赵穿上衣。穿上衣的赵显得更年轻美丽,女人也这样认为,既使是塑身,最终也是为了穿衣漂亮。时候正是夏天,赵穿着吊带裙,国画风格的牡丹花,是渐淡的粉红,热情也纯静地绽放着。裙的领口低平,露出纤细的锁骨,平展的胸,堆起的乳缘。臀部裹紧,平滑,她穿着弹性的丁字裤,这不会露出痕迹。
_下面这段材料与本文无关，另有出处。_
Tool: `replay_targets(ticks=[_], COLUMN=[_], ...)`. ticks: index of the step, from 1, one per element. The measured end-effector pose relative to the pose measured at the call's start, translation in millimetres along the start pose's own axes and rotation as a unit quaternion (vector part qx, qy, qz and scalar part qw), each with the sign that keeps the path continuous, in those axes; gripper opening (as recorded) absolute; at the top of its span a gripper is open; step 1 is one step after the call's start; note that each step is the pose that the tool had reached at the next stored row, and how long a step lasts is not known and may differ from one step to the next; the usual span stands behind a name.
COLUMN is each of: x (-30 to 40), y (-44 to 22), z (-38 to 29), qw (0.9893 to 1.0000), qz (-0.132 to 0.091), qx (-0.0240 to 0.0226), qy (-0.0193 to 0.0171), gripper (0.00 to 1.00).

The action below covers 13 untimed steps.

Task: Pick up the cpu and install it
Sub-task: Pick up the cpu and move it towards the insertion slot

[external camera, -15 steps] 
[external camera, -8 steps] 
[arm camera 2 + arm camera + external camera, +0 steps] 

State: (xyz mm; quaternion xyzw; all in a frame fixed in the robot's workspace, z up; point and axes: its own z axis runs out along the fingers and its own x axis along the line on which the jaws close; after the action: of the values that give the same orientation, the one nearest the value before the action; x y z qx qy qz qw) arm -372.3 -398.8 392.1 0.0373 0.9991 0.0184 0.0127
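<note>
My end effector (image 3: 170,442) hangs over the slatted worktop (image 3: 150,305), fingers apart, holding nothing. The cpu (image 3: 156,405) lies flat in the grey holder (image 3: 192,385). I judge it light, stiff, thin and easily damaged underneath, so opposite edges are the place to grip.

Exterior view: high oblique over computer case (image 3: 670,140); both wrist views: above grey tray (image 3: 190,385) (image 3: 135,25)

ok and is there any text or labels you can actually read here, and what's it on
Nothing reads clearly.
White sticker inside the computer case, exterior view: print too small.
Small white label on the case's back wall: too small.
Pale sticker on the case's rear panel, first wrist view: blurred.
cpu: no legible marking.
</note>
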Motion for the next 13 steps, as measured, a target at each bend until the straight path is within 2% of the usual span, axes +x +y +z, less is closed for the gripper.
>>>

她身子娇小,同蓉一样的身材,我总把身下她当做蓉,有次我嚷着蓉让我操你带着赵进入高潮。赵情绪缓下来,随即给了我一巴掌。她说她可没把我当成陆毅,也别把纠缠不清的东西发泄在她的情欲里。赵要求我弄清楚自已的身份,是她在玩我,不是我在玩她。
蓉和殷一起驱车过来。殷拎着个药箱,没有穿白大褂。殷也是我的客人,她跟我在一起时,称自已胡盼儿。这名字有意思,谁会在绮梦里期盼着她成熟热情的肉体呢。或许我就是一个。要不是赵脱口而出,我还不知她的真姓会是殷。她既然是医生,我每个月的血样精样定是送到她那儿去了。
蓉,“怎么这么不小心。”我说是赵谋害的。赵吃吃地笑,“怪你别有心事注意力不在我这,在。。。”殷好奇问在哪。我就喊疼。三个女人头抵在一起看我那话儿。殷拿着酒精棉球擦洗赵留下的秽物,说赵的白带还好,挺正常的。又说这玩意用不成了,海绵体全部撕裂,要固定,让它自己长好。
从医药箱里掏出根不锈钢套子,口径比我那玩意还小点。殷说这是哈瓦纳雪茄烟的套筒,她平常那来自慰的,戴上它会让我想起她。殷亲亲我的肚皮。三个女人放肆地笑。